Com o objetivo de garantir o direito ao voto direto e sigiloso, preconizado pela Constituição, a Justiça Eleitoral regulamenta os procedimentos eleitorais. Na prática, é responsável por organizar, monitorar e apurar as eleições, bem como por diplomar os candidatos eleitos. Também pode decretar a perda de mandato eletivo federal e estadual e julgar irregularidades praticadas nas eleições.

Os juízes eleitorais atuam na primeira instância e nos tribunais regionais eleitorais (TRE) e os ministros que atuam no Tribunal Superior Eleitoral (TSE).

Justiça Militar

A Justiça Militar é composta por juízes militares que atuam em primeira e segunda instância e por ministros que julgam no Superior Tribunal Militar (STM). Sua função é processar e julgar os crimes militares.

Justiças Estaduais

A organização da Justiça estadual é competência de cada estado e do Distrito Federal. Nela existem os juizados especiais cíveis e criminais. Nela atuam juízes de Direito (primeira instância) e desembargadores, (nos tribunais de Justiça, segunda instância). Nos estados e no DF também existem juizados especiais cíveis e criminais.

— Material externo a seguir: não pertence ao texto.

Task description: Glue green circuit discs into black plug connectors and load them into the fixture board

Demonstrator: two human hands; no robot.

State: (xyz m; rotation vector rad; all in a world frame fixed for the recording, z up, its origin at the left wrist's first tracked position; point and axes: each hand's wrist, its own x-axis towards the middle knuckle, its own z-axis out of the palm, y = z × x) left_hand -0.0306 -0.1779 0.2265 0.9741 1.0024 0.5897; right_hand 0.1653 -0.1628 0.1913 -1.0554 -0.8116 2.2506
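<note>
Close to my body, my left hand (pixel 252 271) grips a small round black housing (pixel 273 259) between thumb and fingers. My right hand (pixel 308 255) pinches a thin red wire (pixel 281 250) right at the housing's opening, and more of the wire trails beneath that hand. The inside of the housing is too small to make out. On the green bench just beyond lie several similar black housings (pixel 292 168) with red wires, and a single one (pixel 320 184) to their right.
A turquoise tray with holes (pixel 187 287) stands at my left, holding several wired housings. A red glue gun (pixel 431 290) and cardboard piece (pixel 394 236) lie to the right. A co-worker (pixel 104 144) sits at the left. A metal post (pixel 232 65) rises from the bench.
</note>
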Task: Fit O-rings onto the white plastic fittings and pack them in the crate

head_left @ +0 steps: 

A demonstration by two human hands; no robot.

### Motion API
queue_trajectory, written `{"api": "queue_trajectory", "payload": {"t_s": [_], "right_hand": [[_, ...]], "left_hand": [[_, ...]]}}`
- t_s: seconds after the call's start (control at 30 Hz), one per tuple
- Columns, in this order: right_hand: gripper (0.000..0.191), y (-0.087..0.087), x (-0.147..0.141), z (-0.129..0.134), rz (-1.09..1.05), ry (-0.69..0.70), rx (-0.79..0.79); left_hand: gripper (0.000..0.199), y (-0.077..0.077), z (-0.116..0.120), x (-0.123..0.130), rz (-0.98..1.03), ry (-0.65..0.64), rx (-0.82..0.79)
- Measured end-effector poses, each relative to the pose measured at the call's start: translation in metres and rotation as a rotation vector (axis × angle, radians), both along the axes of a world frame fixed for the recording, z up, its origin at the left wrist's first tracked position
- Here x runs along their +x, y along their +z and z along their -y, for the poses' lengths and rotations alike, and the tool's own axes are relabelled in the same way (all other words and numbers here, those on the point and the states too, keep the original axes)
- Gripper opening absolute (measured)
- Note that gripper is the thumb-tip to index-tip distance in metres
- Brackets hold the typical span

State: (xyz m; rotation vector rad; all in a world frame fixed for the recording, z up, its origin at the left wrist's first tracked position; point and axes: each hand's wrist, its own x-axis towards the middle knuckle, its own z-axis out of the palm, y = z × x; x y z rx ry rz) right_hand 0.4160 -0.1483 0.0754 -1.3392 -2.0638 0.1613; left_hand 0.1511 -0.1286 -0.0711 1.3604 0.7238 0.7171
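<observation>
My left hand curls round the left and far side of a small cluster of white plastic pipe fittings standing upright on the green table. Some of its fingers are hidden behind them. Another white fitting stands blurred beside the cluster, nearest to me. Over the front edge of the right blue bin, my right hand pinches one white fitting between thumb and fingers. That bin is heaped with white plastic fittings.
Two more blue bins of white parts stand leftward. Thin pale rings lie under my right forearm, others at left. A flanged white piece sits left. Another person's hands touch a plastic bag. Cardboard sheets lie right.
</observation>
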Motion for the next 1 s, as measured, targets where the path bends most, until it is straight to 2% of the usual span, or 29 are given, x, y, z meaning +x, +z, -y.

A função da Justiça estadual é processar e julgar qualquer causa que não esteja sujeita à Justiça Federal comum, do Trabalho, Eleitoral e Militar.

O STF e o STJ têm poder sobre a Justiça comum federal e estadual. Em primeira instância, as causas são analisadas por juízes federais ou estaduais. Recursos de apelação são enviados aos Tribunais Regionais Federais, aos Tribunais de Justiça e aos Tribunais de Segunda Instância, os dois últimos órgãos da Justiça Estadual.

Às decisões dos tribunais de última instância das justiças Militar, Eleitoral e do Trabalho cabe recurso, em matéria constitucional, para o STF.